The international presence of the son can be traced back to the 1930s when many bands toured Europe and North America, leading to dance palace adaptations of the genre much as the Ground rhumba. Similarly, receiving set broadcasts of son became favorite in West Africa and the Congos, in the lead to the growing of hybrid genres such atomic number 3 African nation rumba. In the 1960s, New York's music scene prompted the rapid success of salsa, a combination of boy and other Italian region American styles chiefly recorded by Puerto Ricans. While salsa achieved international popularity during the last half of the 20th C, in Republic of Cuba son evolved into other styles such arsenic songo and timba, the last mentioned of which is sometimes titled "Cuban salsa".

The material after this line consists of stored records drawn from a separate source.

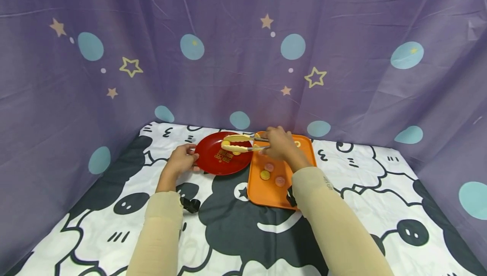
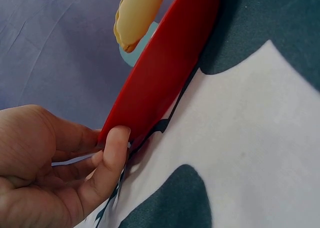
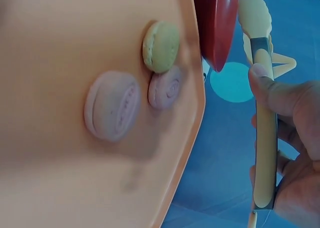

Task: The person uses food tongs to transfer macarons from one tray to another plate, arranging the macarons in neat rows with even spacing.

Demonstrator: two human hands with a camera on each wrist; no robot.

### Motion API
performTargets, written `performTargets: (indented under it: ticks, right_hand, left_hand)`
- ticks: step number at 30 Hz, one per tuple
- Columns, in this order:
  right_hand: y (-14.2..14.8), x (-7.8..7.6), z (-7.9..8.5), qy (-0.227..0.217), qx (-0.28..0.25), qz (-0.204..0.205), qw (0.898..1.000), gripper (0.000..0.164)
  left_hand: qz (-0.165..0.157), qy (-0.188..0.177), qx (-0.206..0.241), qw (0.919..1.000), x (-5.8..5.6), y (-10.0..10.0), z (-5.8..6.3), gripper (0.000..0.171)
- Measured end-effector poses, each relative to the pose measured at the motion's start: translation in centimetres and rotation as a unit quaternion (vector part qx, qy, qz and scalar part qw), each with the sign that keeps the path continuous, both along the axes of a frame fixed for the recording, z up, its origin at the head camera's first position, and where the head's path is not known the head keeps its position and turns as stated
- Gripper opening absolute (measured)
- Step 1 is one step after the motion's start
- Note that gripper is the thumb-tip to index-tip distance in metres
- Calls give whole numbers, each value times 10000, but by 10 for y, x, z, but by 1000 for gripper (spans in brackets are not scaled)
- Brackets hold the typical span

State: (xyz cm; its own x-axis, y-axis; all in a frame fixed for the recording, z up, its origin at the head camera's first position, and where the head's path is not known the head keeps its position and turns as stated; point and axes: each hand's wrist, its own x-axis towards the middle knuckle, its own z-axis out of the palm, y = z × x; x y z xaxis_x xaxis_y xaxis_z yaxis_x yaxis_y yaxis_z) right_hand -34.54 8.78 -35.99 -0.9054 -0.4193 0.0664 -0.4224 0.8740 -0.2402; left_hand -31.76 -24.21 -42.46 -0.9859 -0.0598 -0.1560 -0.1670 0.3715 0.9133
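Observation:
With thumb and fingers, my left hand (image 1: 181, 159) pinches the left rim of a red plate (image 1: 207, 164); the left wrist view shows the thumb on the plate's (image 2: 165, 72) underside. My right hand (image 1: 279, 143) grips a pair of tongs (image 3: 266, 138) with cream tips. In the head view the tongs reach left over the plate. A small yellow piece (image 1: 226, 143) shows near their tips; whether they grip it cannot be told. Another yellow piece (image 1: 236, 153) lies on the plate, partly under the tongs.
Right of the plate, an orange tray (image 1: 262, 195) holds a yellow macaron (image 3: 161, 46), a pink macaron (image 3: 112, 106) and a second pink macaron (image 3: 165, 87). A pale ring-shaped piece (image 1: 297, 144) is at its far end. Behind hangs a purple curtain (image 1: 228, 81).

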Motion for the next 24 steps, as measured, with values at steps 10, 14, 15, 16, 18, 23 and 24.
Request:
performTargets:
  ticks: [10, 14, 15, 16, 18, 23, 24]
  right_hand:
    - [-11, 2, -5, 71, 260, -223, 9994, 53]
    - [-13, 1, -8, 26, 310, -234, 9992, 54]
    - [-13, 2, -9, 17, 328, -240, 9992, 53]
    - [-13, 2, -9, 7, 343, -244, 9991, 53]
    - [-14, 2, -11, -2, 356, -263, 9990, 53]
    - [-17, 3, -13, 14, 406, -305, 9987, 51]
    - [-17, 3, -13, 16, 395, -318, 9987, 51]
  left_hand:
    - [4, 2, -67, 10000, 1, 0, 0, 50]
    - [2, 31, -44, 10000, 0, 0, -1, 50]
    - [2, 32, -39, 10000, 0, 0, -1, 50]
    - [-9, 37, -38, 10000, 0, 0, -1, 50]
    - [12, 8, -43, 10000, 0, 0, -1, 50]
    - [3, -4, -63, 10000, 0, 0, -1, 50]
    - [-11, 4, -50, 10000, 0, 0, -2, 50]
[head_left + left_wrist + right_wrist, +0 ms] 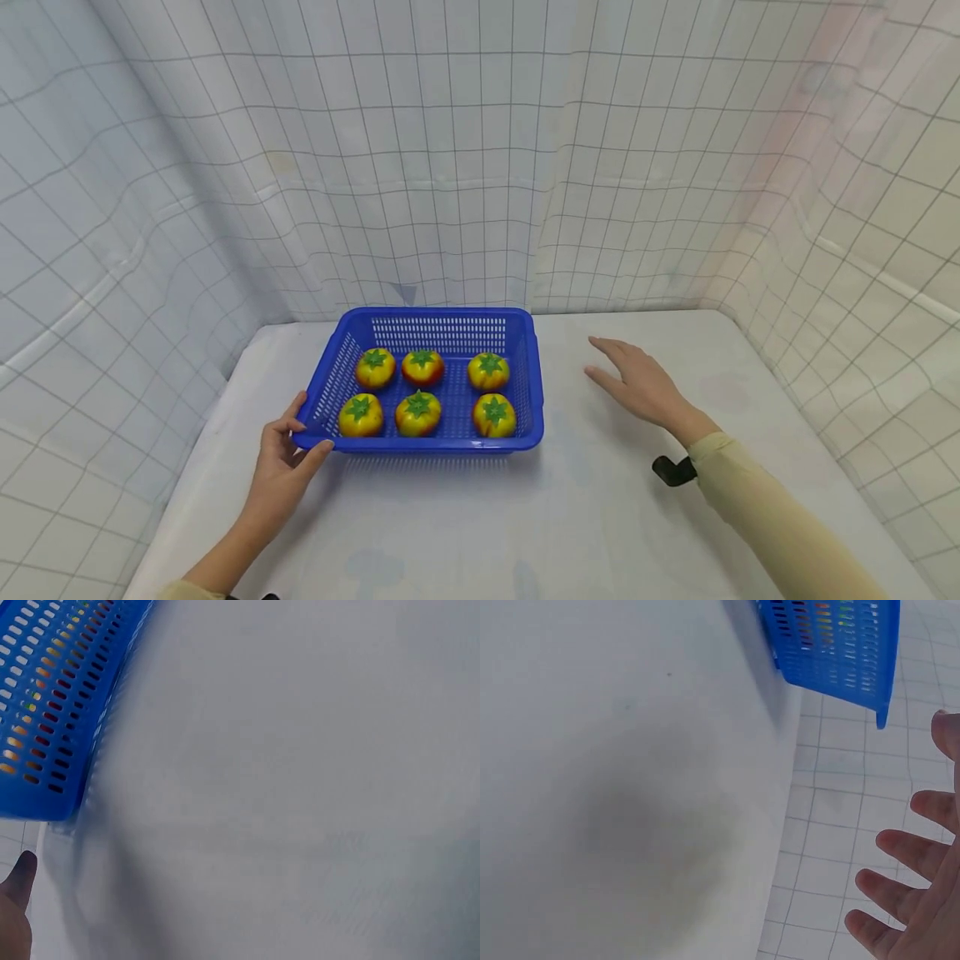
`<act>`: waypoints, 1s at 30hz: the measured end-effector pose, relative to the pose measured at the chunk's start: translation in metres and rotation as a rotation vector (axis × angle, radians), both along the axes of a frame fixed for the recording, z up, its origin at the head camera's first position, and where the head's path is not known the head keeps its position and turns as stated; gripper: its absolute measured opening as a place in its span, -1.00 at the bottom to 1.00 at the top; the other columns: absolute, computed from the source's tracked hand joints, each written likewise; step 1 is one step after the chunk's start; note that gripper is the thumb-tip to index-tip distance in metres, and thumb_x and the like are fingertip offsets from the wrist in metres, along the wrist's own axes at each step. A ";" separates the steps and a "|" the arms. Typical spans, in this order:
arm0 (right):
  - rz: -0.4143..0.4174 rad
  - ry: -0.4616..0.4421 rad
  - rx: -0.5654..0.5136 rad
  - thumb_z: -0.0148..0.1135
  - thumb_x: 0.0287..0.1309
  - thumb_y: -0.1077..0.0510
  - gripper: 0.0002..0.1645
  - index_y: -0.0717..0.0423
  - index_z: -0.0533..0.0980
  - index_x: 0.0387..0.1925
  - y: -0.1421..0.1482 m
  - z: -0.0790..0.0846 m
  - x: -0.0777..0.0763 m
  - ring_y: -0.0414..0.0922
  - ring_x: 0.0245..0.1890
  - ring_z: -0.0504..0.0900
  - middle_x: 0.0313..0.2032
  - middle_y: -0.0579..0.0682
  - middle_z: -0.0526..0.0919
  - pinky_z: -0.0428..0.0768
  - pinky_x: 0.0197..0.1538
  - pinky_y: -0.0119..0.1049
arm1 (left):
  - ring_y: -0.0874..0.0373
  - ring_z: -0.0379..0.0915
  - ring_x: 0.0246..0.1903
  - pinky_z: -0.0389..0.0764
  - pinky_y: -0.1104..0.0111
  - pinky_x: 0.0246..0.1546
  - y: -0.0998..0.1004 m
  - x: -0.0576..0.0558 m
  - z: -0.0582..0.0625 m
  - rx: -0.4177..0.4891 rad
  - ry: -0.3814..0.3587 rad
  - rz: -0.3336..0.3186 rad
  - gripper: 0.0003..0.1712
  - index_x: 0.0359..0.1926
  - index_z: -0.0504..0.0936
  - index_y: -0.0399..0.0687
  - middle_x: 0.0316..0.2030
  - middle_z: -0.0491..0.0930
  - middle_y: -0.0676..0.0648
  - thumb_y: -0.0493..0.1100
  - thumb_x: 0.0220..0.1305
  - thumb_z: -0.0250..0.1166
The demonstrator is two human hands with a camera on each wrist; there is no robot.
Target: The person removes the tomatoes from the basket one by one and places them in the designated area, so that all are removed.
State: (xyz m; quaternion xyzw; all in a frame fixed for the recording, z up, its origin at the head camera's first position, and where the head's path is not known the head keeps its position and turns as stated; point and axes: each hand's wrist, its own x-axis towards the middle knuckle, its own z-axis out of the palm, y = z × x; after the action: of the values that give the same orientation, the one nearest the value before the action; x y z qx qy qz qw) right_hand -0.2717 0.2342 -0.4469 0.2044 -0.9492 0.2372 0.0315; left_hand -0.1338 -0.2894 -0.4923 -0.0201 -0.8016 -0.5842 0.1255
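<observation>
A blue plastic basket with slotted walls stands on the white-covered table and contains several yellow-and-red tomatoes, such as one tomato at the front, each with a green star-shaped top. At the basket's front left corner, my left hand holds the rim, fingers bent at the left side and thumb at the front edge. The left wrist view catches only the thumb, below the basket wall. My right hand hovers to the right of the basket, fingers extended; in the right wrist view its fingers are spread, touching nothing.
White cloth with a dark grid hangs behind the table and on both sides. The basket's back rim lies near the table's far edge. A small black object sits at the right wrist.
</observation>
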 end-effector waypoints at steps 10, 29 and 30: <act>0.116 -0.087 -0.107 0.03 0.42 -0.42 -0.13 -0.17 0.16 0.57 -0.030 0.038 -0.007 0.10 0.52 0.17 0.53 0.02 0.23 0.18 0.44 0.23 | -0.30 0.08 0.45 0.42 0.70 0.05 0.016 -0.001 -0.005 0.079 -0.012 0.090 -0.42 0.13 0.02 -0.13 0.62 -0.10 0.04 -0.30 0.43 0.29; 0.478 -0.386 -0.110 0.33 0.30 -0.18 -0.09 -0.18 0.16 0.57 -0.131 0.094 -0.030 0.04 0.47 0.26 0.53 -0.09 0.23 0.31 0.41 0.11 | -0.23 0.08 0.46 0.42 0.72 0.02 0.027 -0.001 -0.008 0.126 -0.015 0.187 -0.41 0.06 0.03 -0.01 0.60 -0.04 0.11 -0.24 0.41 0.34; 0.489 -0.402 -0.098 0.33 0.30 -0.18 -0.09 -0.19 0.17 0.56 -0.136 0.093 -0.032 0.03 0.47 0.27 0.52 -0.08 0.24 0.32 0.41 0.10 | -0.22 0.07 0.46 0.42 0.71 0.02 0.027 -0.001 -0.008 0.141 -0.012 0.181 -0.42 0.05 0.04 0.00 0.60 -0.04 0.10 -0.25 0.41 0.34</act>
State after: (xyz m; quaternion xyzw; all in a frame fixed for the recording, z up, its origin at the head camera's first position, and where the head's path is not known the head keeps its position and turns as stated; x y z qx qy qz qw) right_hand -0.3033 0.0982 -0.3535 0.3736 -0.8466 0.3190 -0.2049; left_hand -0.1351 -0.2620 -0.5006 0.0648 -0.7579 -0.6253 0.1740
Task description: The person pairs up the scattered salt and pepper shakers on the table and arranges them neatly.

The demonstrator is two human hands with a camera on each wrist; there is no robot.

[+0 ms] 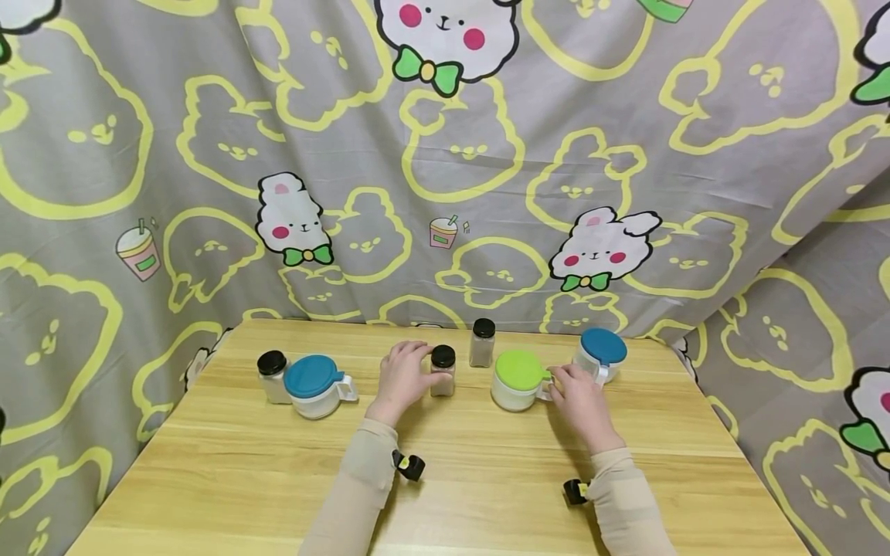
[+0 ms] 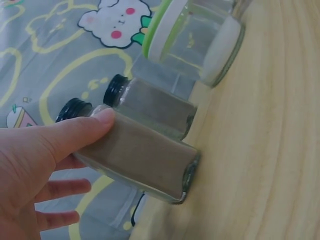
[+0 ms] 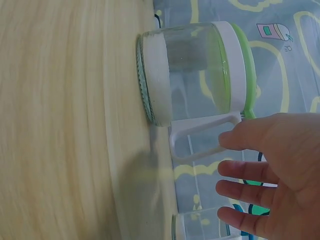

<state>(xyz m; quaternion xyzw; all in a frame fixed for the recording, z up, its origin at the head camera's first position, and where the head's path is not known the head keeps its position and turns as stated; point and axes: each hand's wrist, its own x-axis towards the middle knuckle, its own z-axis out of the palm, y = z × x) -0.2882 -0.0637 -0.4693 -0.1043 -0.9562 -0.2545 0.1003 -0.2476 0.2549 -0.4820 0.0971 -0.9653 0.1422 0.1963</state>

Etymology and cognates [edit]

In Spanish, the word son, from Italian region sonus, denotes a pleasant sound, especially a musical one.[4] In eastern Cuba, the full term began to be used to name to the music of the highlands towards the late 19th century. To distinguish IT from alike genres from other countries (such as Logos mexicano and son guatemalteco), the term son cubano is most commonly used. In Cuba, various qualifiers are used to distinguish the territorial variants of the genre. These include son montuno, son oriental, son santiaguero and Son habanero.[2]

Son singers are broadly known as soneros, and the verb sonear describes non only their singing only also their vocal improvisation.[5] The adjective soneado refers to songs and styles which contain the tempo and syncopation of the son, or even its montunos. Generally, there is an explicit difference between styles that incorporate elements of the son partially or whole, as evidenced by the distinction between bolero soneado and bolero-son.[6] [7] The term sonora refers to conjuntos with smoother trumpet sections such arsenic Sonora Matancera and Genus Sonora Ponceña.[8]

History [edit]

Origins [blue-pencil]

A marímbula, the "deep" legal instrument used away changüí ensembles. Some groups used the more rudimentary gaol titled botija or botijuela.

Although the account of Cuban music dates back to the 16th century, the son is a relatively recent musical invention whose precursors emerged in the mid-to-late 19th one C. Historically, virtually musicologists have supported the hypothesis that the frank ancestors (or earliest forms) of the son appeared in Cuba's Oriente Responsibility, particularly in mountainous regions so much as Scomberomorus sierra Maestra.[2] These early styles, which include changüí, nengón, kiribá and regina,[9] were developed away peasants, many of which were of African origin, in contrast to the Afro-Cubans of the west side of the island, which primarily descended from West African slaves (Yoruba, Ewe, etc.).[1] These forms flourished in the context of rural parties such A guateques, where bungas were known to perform; these groups consisted of singers and guitarists playing variants such as the tiple, bandurria and bandola.[10] Such former guitars are thought to have given rise to the tres some time roughly 1890 in Baracoa.[11] The addition of a rhythm section composed of percussion instruments such as the bongó and the botija/marímbula gave ascending to the first son groups suitable.[12] Nonetheless, it has get increasingly clear for musicologists that distinct versions of the son, i.e. styles that declination within the and so-titled son complex, appeared throughout the rural parts of the island by the end of the 1890s.[13] Musicologist Marta Esquenazi Pérez divides the son multiplex into deuce-ac location variants: changüí in Guantánamo, sucu-sucu in Isla Diamond State Louisiana Juventud, and an array of styles which fall under the denomination of Logos montuno and were formulated in places such as Bayamo, Manzanillo, Majagua and Pinar del Río.[14] For this reason, some academics such as Radamés Giro and Jesús Gómez Cairo indicate that awareness of the son was widespread in the entirely island, including Havana, before the actual expansion of the writing style in the 1910s.[15] [16]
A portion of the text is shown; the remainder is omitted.